## [RECORDS PROVIDED]
•••
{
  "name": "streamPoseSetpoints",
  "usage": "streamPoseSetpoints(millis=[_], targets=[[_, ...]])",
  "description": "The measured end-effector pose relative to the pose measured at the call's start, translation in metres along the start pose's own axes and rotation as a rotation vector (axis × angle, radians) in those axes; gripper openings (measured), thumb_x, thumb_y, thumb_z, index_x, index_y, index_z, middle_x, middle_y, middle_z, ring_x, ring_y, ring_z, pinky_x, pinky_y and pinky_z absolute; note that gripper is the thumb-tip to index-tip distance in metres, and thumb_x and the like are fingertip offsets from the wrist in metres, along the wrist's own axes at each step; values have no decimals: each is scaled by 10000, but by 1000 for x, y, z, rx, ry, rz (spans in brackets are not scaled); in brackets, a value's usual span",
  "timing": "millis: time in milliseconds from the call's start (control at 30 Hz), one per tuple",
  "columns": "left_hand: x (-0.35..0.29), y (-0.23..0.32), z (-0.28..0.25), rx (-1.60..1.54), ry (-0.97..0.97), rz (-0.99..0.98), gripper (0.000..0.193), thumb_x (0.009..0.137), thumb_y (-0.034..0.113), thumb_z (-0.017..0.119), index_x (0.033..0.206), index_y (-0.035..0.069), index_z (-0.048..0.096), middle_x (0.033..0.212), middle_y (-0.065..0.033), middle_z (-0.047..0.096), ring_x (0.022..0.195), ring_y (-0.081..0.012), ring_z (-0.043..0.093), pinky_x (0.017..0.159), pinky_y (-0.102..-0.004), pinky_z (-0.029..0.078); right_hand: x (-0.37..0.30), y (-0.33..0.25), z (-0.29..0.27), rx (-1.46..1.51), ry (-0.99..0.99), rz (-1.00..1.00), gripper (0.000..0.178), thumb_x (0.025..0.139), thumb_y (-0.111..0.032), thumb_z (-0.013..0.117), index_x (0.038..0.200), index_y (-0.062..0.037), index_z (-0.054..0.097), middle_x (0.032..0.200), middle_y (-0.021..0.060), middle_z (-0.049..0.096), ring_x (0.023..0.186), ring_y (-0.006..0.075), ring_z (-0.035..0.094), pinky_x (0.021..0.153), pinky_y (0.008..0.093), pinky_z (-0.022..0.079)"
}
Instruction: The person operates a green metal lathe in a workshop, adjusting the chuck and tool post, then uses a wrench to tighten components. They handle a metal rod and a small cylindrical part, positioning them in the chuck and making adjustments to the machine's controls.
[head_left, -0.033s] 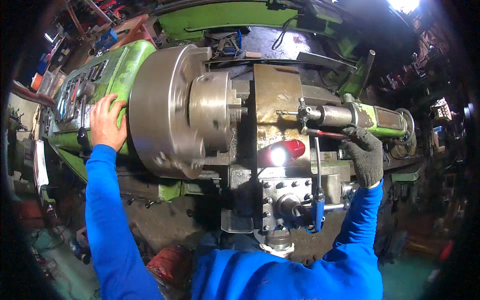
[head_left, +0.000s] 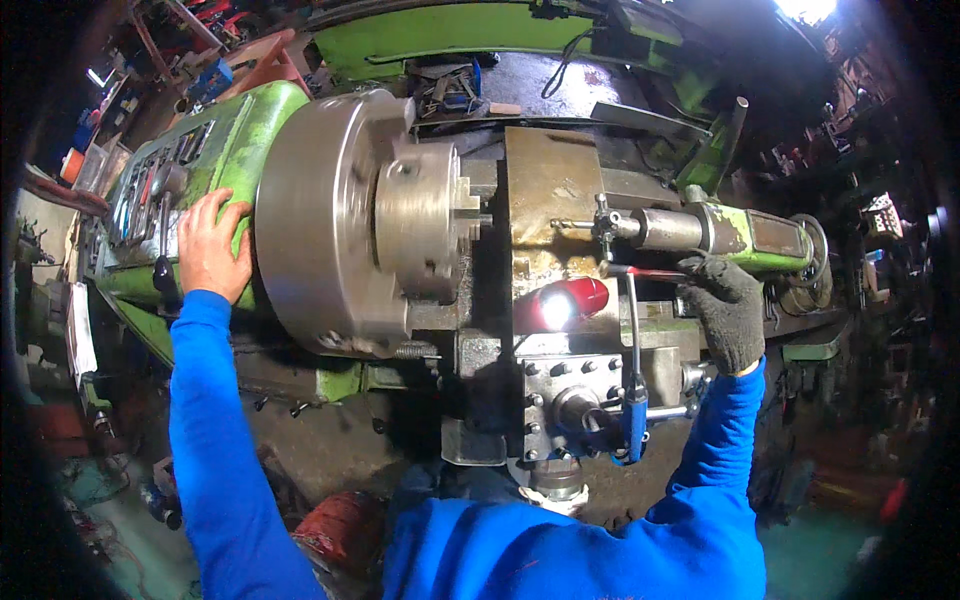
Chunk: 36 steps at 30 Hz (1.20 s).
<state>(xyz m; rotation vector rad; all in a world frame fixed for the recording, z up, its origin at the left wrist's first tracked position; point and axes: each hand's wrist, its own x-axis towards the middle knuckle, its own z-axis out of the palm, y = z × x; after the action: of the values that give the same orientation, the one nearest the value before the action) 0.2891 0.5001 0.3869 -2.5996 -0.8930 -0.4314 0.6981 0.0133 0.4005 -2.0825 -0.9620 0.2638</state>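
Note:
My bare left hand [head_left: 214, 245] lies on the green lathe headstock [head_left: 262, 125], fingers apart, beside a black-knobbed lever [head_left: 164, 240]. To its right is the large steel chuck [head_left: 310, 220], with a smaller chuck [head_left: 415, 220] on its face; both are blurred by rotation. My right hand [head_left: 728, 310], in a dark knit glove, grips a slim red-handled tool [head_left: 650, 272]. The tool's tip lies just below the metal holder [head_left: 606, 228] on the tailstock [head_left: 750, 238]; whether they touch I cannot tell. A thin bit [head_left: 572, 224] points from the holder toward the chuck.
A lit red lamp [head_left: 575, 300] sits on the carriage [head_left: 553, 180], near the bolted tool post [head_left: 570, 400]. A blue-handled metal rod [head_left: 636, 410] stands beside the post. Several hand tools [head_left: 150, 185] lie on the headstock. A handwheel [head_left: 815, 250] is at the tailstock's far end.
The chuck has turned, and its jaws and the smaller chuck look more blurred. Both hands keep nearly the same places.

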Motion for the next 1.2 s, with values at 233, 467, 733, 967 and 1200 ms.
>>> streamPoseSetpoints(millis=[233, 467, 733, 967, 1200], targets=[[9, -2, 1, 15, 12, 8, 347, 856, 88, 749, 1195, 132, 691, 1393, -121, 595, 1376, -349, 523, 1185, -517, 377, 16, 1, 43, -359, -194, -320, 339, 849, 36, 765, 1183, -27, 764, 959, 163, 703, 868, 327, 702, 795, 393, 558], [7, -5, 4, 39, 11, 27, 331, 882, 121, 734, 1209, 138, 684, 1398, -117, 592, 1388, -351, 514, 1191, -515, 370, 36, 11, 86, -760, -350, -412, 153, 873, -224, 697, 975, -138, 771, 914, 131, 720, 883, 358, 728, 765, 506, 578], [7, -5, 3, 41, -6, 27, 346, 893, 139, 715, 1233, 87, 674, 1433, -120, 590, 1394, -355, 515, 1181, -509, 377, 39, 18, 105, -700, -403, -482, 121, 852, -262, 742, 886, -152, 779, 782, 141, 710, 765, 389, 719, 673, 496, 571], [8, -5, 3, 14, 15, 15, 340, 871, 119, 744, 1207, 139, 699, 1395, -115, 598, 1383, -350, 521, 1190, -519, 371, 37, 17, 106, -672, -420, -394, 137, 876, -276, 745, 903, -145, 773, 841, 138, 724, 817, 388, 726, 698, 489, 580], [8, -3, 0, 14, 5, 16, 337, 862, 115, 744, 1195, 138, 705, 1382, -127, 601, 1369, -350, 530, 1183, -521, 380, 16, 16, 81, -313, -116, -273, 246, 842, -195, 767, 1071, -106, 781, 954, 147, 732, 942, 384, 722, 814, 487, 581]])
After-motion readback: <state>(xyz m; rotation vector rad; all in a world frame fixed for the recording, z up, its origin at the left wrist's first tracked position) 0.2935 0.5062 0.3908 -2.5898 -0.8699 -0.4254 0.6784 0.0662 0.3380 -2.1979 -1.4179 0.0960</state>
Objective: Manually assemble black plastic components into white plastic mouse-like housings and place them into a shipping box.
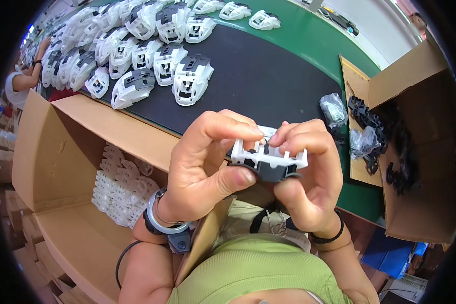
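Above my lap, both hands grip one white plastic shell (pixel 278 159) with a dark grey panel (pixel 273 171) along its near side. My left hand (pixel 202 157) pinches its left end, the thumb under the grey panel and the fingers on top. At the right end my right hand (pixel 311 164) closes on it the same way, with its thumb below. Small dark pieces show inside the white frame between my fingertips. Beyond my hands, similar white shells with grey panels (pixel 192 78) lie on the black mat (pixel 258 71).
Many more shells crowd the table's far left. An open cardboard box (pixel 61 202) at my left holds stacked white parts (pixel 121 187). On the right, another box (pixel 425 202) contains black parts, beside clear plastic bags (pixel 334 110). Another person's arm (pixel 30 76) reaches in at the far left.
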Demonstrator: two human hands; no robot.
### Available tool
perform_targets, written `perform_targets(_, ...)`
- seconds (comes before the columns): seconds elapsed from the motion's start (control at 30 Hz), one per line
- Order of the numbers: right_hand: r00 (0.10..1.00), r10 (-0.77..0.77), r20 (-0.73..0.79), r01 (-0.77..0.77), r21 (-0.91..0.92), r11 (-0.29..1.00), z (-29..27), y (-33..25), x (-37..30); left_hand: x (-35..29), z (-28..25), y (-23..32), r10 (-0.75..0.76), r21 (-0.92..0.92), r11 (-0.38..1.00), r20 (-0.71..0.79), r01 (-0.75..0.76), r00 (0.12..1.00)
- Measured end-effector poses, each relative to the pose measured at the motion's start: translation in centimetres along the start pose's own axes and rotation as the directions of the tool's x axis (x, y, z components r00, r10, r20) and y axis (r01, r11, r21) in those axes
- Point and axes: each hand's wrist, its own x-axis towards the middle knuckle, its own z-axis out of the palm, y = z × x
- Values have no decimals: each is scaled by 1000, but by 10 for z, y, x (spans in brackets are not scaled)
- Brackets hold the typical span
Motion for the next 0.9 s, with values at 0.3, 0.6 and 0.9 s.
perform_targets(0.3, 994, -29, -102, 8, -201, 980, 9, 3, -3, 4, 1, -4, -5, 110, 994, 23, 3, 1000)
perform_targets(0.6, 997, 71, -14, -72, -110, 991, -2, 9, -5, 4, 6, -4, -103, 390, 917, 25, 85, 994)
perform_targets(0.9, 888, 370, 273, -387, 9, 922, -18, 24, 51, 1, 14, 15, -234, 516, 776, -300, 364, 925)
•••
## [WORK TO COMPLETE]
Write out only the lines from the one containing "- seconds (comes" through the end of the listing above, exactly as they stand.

## [THE COMPLETED TASK]
- seconds (comes before the columns): seconds elapsed from the motion's start (control at 30 Hz), one per line
- Order of the numbers: right_hand: r00 (0.10..1.00), r10 (-0.77..0.77), r20 (-0.73..0.79), r01 (-0.77..0.77), r21 (-0.91..0.92), r11 (-0.29..1.00), z (-29..27), y (-33..25), x (-37..30); left_hand: x (-35..29), z (-28..25), y (-23..32), r10 (-0.75..0.76), r21 (-0.92..0.92), r11 (-0.38..1.00), r20 (-0.71..0.79), r01 (-0.75..0.76), r00 (0.12..1.00)
- Measured end-effector poses, each relative to the pose measured at the motion's start: translation in centimetres along the start pose's own axes and rotation as the directions of the tool's x axis (x, y, z components r00, r10, r20) and y axis (r01, r11, r21) in those axes
- Point and axes: each hand's wrist, its own x-axis towards the middle knuckle, its own z-axis out of the palm, y = z × x
- Values have no decimals: each is scaled by 1000, but by 10 for z, y, x (spans in brackets are not scaled)
- Brackets hold the typical span
Motion for the next 0.9 s, with values at 0.3, 0.6 and 0.9 s.
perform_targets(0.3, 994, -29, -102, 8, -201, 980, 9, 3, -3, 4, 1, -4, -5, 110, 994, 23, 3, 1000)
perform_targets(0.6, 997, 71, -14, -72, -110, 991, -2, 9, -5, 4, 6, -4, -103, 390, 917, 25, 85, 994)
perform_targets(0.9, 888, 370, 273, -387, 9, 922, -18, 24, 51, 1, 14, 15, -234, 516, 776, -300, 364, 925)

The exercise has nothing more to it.